EVT offers a whole range of reported benefits for the endoscopic complication management after intrathoracic resections. We listed the advantages of EVT in Table 1.
|Advantages of EVT in intrathoracic insufficiencies|
|Internal drainage of the abscesses without need of external drains|
|Treatment of insufficiencies not depended on localization|
|Downsizing of the wound cavity|
|Active wound cleansing|
|Stimulation of wound granulation|
|Removal of fluids (saliva, gastric and duodenal acids) from the anastomotic region|
|Compartmentalization of the wound cavity and prevention of further contamination|
|Drainage of the interstitial edema wound size reduction|
|Usable in cases of size incongruence of the anastomotic ends|
|Local sepsis control|
A new tool for endoscopic vacuum therapy (EVT) in IAL was introduced by Loske in 2017 (3). He wrapped the distal end of a gastric tube with a thin, double-layer drainage film (Suprasorb® CNP Drainage Film, Lohmann + Rauscher International GmbH and Co; Rengsdorf, Germany) named open-pore film-drainage (OFD). Resulted drains have got a very small diameter facilitating their introduction through the nares and placement into thin fistulas or in intraluminal position. If intestinal tubes are used for EVT with OFD and the gastric perforations are wrapped, patients could feed via the jejunal tube. Suction has to be established via the gastric tube. In Figure 6 preparation of an OFD on gastric tube is shown.
Literature database (Embase, PubMed, Medline) searched until July 2019 using the following thesaurus terms with no date restriction: IAL; insufficient esophageal anastomosis; endoscopic vacuum assisted closure (EVAC); endoscopic negative pressure wound therapy (ENPWT); endoscopic endoluminal vacuum therapy (EEVT); endoscopic negative pressure therapy (ENPT) and EVT. These search strategies were repeated using free text. References of all articles were searched to identify further relevant publications. All papers looking at the use of topical negative pressure in the management of esophageal leaks and perforations were reviewed. Series of fewer than five patients and individual case studies were excluded, as were animal studies. Where multiple papers described overlapping datasets the most recently published study was included.

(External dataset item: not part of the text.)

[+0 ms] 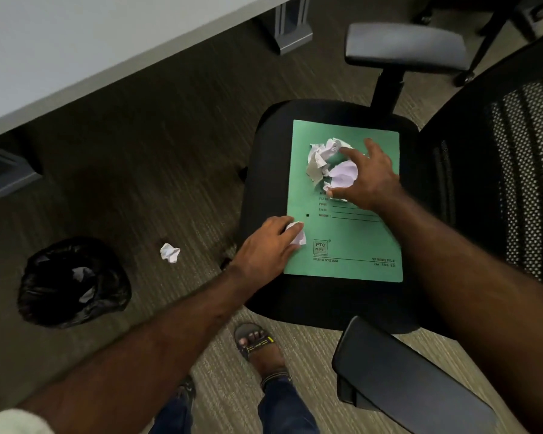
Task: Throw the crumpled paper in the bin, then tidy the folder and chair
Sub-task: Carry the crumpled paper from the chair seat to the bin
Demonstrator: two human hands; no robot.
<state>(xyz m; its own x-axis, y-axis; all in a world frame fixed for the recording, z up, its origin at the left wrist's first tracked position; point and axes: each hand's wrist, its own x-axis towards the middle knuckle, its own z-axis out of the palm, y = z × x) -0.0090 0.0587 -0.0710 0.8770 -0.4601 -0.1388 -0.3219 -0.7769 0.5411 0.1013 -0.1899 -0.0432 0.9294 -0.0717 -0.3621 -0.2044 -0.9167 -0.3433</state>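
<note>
Two hands work on the green folder on the chair seat; your left hand closes on a small paper ball, your right hand cups the crumpled pile, fingers spread; gather all before turning to the bin; don't miss the floor scrap.

Chair backrest gets cropped at the right edge, and the folder form text is too blurred to be read.

The chair seat carries a green folder; crumpled paper lies toward the folder's far edge.
</note>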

Articles about treatment of anastomotic insufficiencies following esophagectomy or gastrectomy with intrathoracic anastomoses were included for the review. Studies about EVT for insufficient stapler lines following sleeve gastrectomy and non-surgical perforations were excluded. Patients with insufficient Myotomy of Zenker’s diverticulum were excluded in our analysis. Thirteen studies met the inclusion criteria for this review (Table 1), describing altogether 220 IAL patients. None of the studies were randomized or controlled, three studies reported prospective data collection.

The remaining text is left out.